Fixed dblaikie's issues.

clayborg marked 5 inline comments as done.Jan 10 2017, 11:34 AM
clayborg added inline comments.
lib/DebugInfo/DWARF/DWARFFormValue.cpp
401 ↗(On Diff #83835)

This is not unreachable. Newer DWARF might be passed to this at some point and it needs to fail correctly and just not parse the DIE which will cause all DIEs in a DWARFUnit to not be parsed or returned.

dblaikie added inline comments.Jan 10 2017, 11:40 AM
lib/DebugInfo/DWARF/DWARFFormValue.cpp
401 ↗(On Diff #83835)

Then there cannot be an assert(false) here. There must be a test case demonstrating that this situation is correctly handled (with a hardcoded unknown form).

But shouldn't the failure have surfaced earlier - never reaching the code that would attempt to parse the value in the DIE? The attempt to walk the DIE would fail because the size could not be determined for an unknown form.

clayborg added inline comments.Jan 12 2017, 10:55 AM
lib/DebugInfo/DWARF/DWARFFormValue.cpp
401 ↗(On Diff #83835)

I can change this to use llvm_unreachable this and make a test that a bad form fails to parse the DIEs for a compile unit. This would be caught in DWARFFormValue::skipValue() which calls through to skipFormValue in DWARFFormValue.cpp.

clayborg updated this revision to Diff 84188.Jan 12 2017, 4:12 PM

Updated with suggestions. I can't make an invalid form test yet until we can use the yam2obj.

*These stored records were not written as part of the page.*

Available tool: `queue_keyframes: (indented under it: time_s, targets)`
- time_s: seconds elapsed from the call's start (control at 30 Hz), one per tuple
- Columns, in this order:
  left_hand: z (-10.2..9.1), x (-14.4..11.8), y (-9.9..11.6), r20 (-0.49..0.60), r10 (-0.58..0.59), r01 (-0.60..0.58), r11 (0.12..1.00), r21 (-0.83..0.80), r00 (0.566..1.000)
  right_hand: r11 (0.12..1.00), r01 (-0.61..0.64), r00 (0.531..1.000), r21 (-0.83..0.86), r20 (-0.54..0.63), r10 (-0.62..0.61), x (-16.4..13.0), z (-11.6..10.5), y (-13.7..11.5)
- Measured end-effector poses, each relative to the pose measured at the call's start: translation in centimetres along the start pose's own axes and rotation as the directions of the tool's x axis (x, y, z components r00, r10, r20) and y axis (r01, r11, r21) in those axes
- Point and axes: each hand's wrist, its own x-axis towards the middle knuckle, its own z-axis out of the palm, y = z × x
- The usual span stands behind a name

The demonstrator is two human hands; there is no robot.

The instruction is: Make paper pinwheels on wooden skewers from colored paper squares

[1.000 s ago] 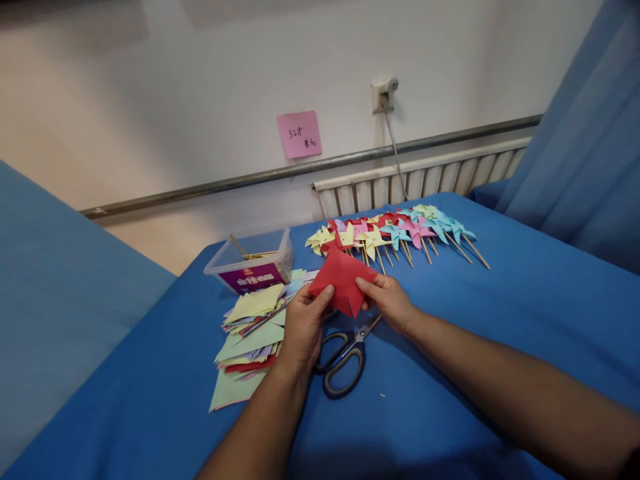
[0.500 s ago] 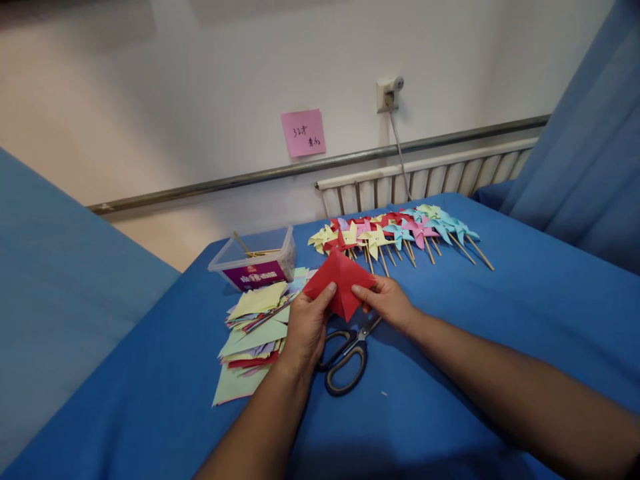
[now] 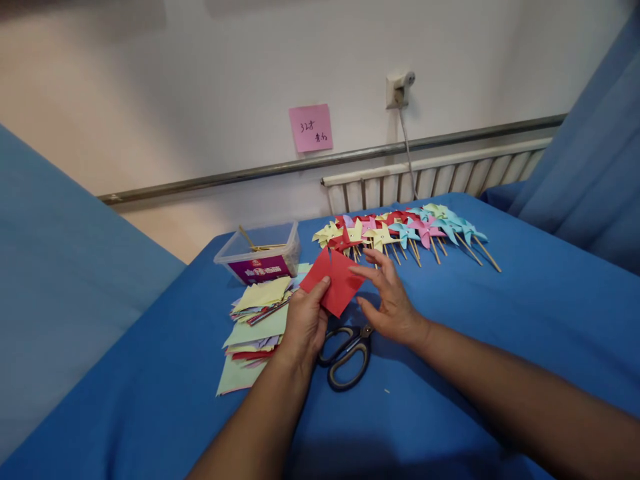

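A square of red paper (image 3: 341, 285) is pinched in my left hand (image 3: 306, 323), the thumb lying on top near its left side. A slit shows at the paper's top corner. My right hand (image 3: 393, 300) is at the paper's right edge, with thumb and fingers spread apart and nothing held. Below the paper lie dark-handled scissors (image 3: 361, 360) on the blue cloth, their blades partly hidden by the right hand. Left of my left hand are uneven stacks of coloured paper (image 3: 260, 325) in yellow, green, red and purple.
A clear plastic box (image 3: 260, 257) with thin sticks stands behind the paper stacks. Several paper pinwheels (image 3: 403, 230) on wooden sticks lie along the back of the blue-covered table (image 3: 450, 400). Beyond are a radiator (image 3: 440, 170), a wall socket (image 3: 399, 90) and a pink note (image 3: 311, 128).
My right hand has let go of the red paper and opened, its fingers lifting to the right. The paper looks flatter now, still in my left hand. The whole view has shifted slightly.
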Motion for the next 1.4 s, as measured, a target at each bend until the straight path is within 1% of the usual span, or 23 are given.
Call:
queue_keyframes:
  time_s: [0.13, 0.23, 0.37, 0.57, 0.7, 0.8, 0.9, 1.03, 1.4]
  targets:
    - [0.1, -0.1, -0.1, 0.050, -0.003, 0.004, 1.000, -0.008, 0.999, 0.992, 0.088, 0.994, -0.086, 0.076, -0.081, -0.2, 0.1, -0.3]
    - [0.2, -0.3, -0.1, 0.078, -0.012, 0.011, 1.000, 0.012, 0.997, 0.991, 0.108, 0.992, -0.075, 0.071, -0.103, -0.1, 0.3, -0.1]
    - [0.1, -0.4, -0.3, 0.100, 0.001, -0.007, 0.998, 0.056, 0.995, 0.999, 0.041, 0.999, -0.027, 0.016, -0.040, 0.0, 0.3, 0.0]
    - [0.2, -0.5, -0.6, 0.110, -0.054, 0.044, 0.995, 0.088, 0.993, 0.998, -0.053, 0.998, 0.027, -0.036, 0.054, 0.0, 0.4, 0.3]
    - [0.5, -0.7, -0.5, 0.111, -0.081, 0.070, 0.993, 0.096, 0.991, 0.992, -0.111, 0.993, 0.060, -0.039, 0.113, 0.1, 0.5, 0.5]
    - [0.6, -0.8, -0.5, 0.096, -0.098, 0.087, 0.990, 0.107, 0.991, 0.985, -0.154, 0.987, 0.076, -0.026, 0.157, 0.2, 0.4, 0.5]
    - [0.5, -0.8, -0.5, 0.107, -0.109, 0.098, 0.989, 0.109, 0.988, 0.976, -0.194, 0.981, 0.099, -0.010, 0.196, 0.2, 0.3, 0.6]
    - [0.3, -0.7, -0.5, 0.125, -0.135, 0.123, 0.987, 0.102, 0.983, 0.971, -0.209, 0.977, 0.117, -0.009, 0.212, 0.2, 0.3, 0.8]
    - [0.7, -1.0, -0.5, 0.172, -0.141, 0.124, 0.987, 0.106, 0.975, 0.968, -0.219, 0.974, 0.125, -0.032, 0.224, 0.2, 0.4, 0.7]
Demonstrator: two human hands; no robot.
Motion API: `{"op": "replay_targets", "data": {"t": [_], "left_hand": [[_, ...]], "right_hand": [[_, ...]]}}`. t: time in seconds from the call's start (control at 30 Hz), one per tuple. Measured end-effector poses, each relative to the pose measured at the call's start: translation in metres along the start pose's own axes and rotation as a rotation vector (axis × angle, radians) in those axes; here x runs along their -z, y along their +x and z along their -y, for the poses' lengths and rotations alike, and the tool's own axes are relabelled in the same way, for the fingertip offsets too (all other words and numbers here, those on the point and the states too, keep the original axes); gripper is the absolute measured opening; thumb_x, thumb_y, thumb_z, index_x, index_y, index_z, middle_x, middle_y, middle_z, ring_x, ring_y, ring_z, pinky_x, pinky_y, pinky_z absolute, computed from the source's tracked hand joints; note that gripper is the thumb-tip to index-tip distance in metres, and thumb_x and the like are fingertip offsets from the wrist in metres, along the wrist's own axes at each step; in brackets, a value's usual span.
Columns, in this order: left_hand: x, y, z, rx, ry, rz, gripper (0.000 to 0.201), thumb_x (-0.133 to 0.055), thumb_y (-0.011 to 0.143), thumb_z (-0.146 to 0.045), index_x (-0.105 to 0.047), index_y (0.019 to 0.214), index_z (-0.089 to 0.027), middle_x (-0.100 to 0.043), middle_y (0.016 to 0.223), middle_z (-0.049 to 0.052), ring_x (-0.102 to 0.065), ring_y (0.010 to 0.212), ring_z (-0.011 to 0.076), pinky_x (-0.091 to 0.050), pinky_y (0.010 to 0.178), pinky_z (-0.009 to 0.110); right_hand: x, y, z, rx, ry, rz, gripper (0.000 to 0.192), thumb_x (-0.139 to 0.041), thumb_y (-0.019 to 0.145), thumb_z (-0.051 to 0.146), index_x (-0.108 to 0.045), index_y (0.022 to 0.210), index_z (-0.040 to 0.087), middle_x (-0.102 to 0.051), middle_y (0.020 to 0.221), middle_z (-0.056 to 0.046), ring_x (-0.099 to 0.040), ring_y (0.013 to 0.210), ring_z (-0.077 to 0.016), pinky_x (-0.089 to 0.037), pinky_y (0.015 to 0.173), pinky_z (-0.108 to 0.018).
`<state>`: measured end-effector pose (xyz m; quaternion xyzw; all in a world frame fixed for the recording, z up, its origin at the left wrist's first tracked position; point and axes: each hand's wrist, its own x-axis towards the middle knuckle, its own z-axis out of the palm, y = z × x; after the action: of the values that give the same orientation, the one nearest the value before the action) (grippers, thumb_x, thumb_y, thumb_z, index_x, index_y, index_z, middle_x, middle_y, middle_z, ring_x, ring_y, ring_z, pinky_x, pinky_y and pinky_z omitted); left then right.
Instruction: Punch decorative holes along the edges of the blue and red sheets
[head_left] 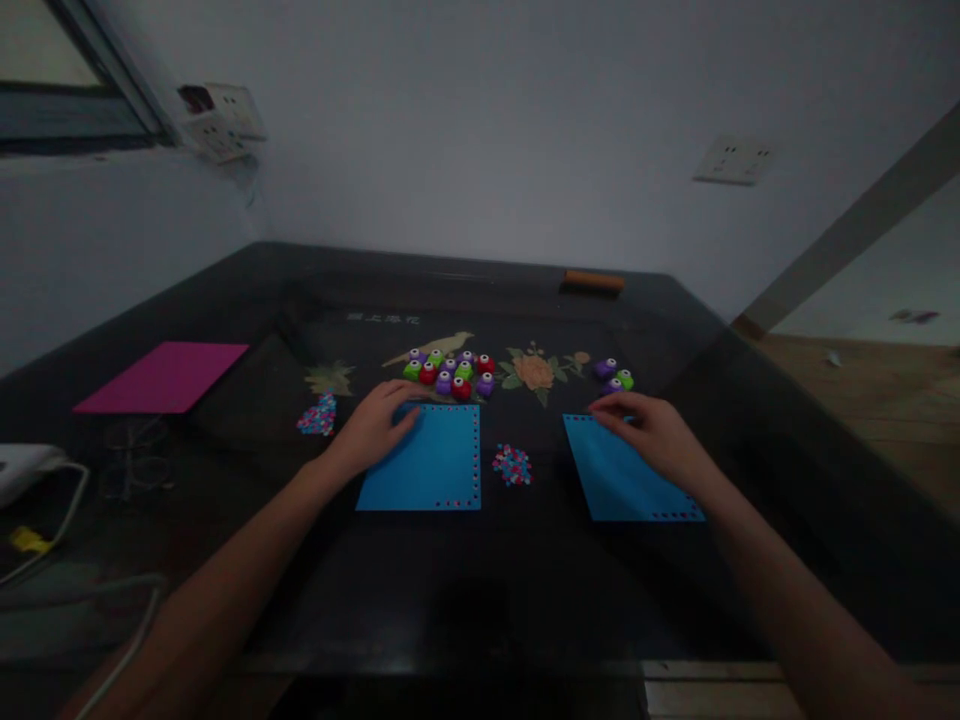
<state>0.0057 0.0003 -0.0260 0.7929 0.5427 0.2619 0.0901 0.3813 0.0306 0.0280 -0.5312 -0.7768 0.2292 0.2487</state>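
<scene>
My left hand [377, 423] rests flat on the top left corner of a blue paper sheet [435, 465] whose edges carry a row of punched holes. My right hand [646, 428] lies on the upper part of a second blue sheet [626, 482], fingers spread toward its far edge. Just beyond the left sheet sits a cluster of small craft punches [450, 372] in purple, green and red. A smaller group of punches [615, 375] stands just past my right fingertips. Neither hand grips anything.
A pile of punched confetti [512, 464] lies between the sheets, another pile [319, 415] left of my left hand. A magenta sheet [165, 376] lies at far left, glasses [135, 455] near it. A white device with cables [26, 470] sits on the dark table [480, 590].
</scene>
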Motion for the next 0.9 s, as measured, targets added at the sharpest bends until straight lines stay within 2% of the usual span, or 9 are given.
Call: {"op": "replay_targets", "data": {"t": [0.1,0.17,0.27,0.37,0.57,0.9], "left_hand": [[0.0,0.0,0.003,0.001,0.016,0.043,0.031,-0.049,0.09,-0.031,-0.055,0.119,-0.021,-0.055,0.121,0.008,-0.05,0.116,0.0235,-0.04,0.1,0.047],[-0.001,0.0,0.005,0.02,0.037,0.088,0.038,-0.053,0.088,-0.037,-0.053,0.122,-0.02,-0.054,0.124,0.01,-0.048,0.118,0.0256,-0.039,0.1,0.047],[-0.004,-0.001,0.007,0.049,0.078,0.145,0.052,-0.059,0.082,-0.046,-0.051,0.126,-0.019,-0.051,0.128,0.013,-0.047,0.119,0.0291,-0.038,0.099,0.049],[-0.006,-0.002,0.009,0.046,0.109,0.169,0.061,-0.064,0.077,-0.05,-0.051,0.127,-0.018,-0.05,0.129,0.015,-0.046,0.119,0.0313,-0.038,0.098,0.05],[-0.007,-0.004,0.011,0.03,0.133,0.177,0.061,-0.064,0.077,-0.051,-0.051,0.128,-0.02,-0.049,0.124,0.013,-0.046,0.116,0.0302,-0.039,0.098,0.047],[-0.007,-0.005,0.013,0.012,0.156,0.172,0.059,-0.062,0.078,-0.053,-0.051,0.127,-0.023,-0.048,0.121,0.01,-0.046,0.113,0.0304,-0.04,0.097,0.048]], "right_hand": [[-0.041,0.014,0.042,0.166,-0.055,0.149,0.017,-0.057,0.082,0.02,-0.067,0.096,0.019,-0.068,0.089,-0.006,-0.062,0.077,-0.018,-0.049,0.067,-0.03],[-0.067,0.025,0.061,0.267,-0.126,0.216,0.022,-0.059,0.083,0.02,-0.066,0.103,0.017,-0.067,0.097,-0.008,-0.062,0.083,-0.0194,-0.049,0.074,-0.033],[-0.099,0.039,0.074,0.33,-0.256,0.214,0.033,-0.061,0.084,0.028,-0.062,0.113,0.013,-0.062,0.112,-0.014,-0.059,0.102,-0.0265,-0.048,0.084,-0.039],[-0.118,0.049,0.074,0.325,-0.348,0.207,0.045,-0.062,0.083,0.041,-0.059,0.118,0.013,-0.06,0.115,-0.016,-0.055,0.107,-0.0308,-0.049,0.084,-0.044],[-0.127,0.05,0.07,0.331,-0.391,0.21,0.055,-0.066,0.078,0.046,-0.056,0.121,0.013,-0.054,0.12,-0.019,-0.051,0.11,-0.0334,-0.052,0.078,-0.043],[-0.127,0.049,0.07,0.334,-0.361,0.188,0.051,-0.07,0.075,0.044,-0.059,0.116,0.016,-0.055,0.118,-0.016,-0.051,0.11,-0.032,-0.051,0.08,-0.043]]}}
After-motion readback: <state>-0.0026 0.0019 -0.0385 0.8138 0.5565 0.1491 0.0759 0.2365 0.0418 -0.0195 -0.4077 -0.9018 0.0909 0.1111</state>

dblaikie accepted this revision.Jan 12 2017, 4:18 PM
dblaikie edited edge metadata.
dblaikie added inline comments.
lib/DebugInfo/DWARF/DWARFFormValue.cpp
406 ↗(On Diff #84188)

Remove dead code after unreachable

This revision is now accepted and ready to land.Jan 12 2017, 4:18 PM
clayborg updated this revision to Diff 84189.Jan 12 2017, 4:22 PM
clayborg edited edge metadata.

Remove code after llvm_unreachable

This revision was automatically updated to reflect the committed changes.